When Sohee Park was still a young girl, the designer remembers being inspired by her mother, a famous children’s book illustrator, to paint and create fantasy worlds that she would dream up. But it wasn’t till she chanced upon a Chanel haute couture show in 2012 airing on television that she struck on the idea of fashion design as a way of bringing these fantasies to life. “I just became this geek doing whatever I want, like sketching all the time and buying magazines,” she recounts with a smile at the memory.
Coming from a conservative educational background, the precocious Park decided that she would pursue the path of creative expression the minute she graduated from middle school. She applied to Central Saint Martins (“The best school for fashion,” according to the designer) and was accepted for a BA in fashion design with marketing. Well, the world is all the better for it, as Park proved with her stunning graduate collection. Holographically hued and delightfully poofy, The Girl In Full Bloom was one of the immediate standouts, garnering viral social media attention and that of celebrities eager to be dressed in her extravagant creations.

“I was creating this collection during lockdown and I wanted to create something beautiful to inspire people again,” says Park self-effacingly. “The silhouettes are mainly inspired by the shape of blooming flowers. I’ve always found them fascinating because they’re like little sculptures.” Flipping through her mood boards and inspirations for the collection, one can almost picture the unfurling of peony petals and the lusciously full shape of the flower in her now-famous iridescent green and pink gown, or the exuberance of the poppy flower, reimagined in shimmering blue.
Of course, on closer inspection, the imprint of master designers the likes of Charles James, Christian Dior and Cristóbal Balenciaga is indelible in the young designer’s work, with her interpretation of the extravagant forms, tempered with a savvy of what works on social media and the power of image-making in this digital age.
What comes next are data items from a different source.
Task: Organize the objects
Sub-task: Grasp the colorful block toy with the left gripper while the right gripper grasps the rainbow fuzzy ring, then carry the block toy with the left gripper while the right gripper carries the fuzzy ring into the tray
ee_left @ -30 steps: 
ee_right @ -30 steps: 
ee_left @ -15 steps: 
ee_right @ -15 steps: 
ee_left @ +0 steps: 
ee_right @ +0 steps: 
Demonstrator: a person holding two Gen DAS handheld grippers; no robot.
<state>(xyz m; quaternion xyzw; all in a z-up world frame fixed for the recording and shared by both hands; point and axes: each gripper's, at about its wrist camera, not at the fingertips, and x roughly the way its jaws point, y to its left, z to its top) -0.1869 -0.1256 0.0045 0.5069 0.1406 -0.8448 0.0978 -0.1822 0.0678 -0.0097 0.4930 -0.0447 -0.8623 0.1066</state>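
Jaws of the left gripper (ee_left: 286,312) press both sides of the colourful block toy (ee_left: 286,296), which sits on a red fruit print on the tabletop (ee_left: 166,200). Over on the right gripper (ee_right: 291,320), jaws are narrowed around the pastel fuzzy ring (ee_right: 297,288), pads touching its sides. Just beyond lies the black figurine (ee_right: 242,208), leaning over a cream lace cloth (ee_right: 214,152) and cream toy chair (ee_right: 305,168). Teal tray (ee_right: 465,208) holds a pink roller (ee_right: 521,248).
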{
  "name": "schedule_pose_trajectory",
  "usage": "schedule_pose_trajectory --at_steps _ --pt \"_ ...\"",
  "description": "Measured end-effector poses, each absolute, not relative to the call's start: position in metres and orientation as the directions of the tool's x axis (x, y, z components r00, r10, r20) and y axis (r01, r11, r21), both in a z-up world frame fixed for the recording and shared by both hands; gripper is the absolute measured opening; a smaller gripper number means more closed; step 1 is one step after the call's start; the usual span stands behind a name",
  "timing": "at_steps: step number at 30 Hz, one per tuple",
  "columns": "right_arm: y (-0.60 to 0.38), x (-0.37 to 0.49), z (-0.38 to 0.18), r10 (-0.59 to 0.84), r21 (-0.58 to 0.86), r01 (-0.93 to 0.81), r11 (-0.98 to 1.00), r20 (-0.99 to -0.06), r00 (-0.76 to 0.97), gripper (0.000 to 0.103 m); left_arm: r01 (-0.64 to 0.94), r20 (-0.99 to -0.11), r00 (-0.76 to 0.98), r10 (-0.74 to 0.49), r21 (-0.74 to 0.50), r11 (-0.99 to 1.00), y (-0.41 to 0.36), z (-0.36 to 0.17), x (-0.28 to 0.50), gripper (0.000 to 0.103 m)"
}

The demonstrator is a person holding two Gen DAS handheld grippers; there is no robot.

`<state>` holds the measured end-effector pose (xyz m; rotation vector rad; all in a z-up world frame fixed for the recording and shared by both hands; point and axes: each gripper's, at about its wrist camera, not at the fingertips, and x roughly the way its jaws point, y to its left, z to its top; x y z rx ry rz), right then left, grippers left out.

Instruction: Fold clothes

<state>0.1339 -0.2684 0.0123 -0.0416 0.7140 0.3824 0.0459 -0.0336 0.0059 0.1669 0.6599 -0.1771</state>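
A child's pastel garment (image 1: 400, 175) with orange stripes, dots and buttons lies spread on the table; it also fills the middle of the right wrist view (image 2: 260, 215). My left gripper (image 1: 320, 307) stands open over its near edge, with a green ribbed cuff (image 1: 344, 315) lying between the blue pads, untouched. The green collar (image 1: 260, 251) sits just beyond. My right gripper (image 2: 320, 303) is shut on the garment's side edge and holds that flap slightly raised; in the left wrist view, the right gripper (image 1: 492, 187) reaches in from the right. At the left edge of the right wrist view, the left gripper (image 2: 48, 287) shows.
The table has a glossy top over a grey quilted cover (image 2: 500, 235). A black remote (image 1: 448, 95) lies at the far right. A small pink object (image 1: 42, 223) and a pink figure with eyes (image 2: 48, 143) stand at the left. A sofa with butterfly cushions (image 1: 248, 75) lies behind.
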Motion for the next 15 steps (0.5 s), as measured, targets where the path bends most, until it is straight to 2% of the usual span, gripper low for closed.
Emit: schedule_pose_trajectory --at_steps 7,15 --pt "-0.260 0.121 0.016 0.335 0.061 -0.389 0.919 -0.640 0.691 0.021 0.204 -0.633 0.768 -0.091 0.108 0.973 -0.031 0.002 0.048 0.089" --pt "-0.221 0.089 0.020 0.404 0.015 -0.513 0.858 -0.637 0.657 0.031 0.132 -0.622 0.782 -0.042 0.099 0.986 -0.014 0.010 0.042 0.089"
But what of the voluminous, squishy shapes that instantly renders her work recognisable and irresistibly irreverent at the same time? I ask as much and am surprised by her honest response. “The specific shape came from when I was looking at stuffed furniture,” she tells me. “It has volume, like a sofa or a cushion, and some of them were shaped into flowers.”
To date, celebrities such as Miley Cyrus, Cardi B, Bella Thorne, Jhene Aiko and more have requested to wear the budding designer’s creations for their own statement-making moments, whether it’s on social media or for public appearances (Cyrus wore Park’s Peony gown on The Graham Norton Show). “I’m so grateful that celebrities love my work and that motivates me to create more,” she says.
To that end, the designer has decided to stay on in London and work on her fashion brand, Miss Sohee. With plans for a ready-to-wear collection, a collaboration for a bag collection, and her next demi-couture collection on the way, Park is hurtling forward with full speed and is looking forward to the end of the COVID-19 pandemic and a return to the days of glamour. “Fingers crossed that after this pandemic, people are allowed to party again, go out again,” she laughs. “It will be like a complete celebration.”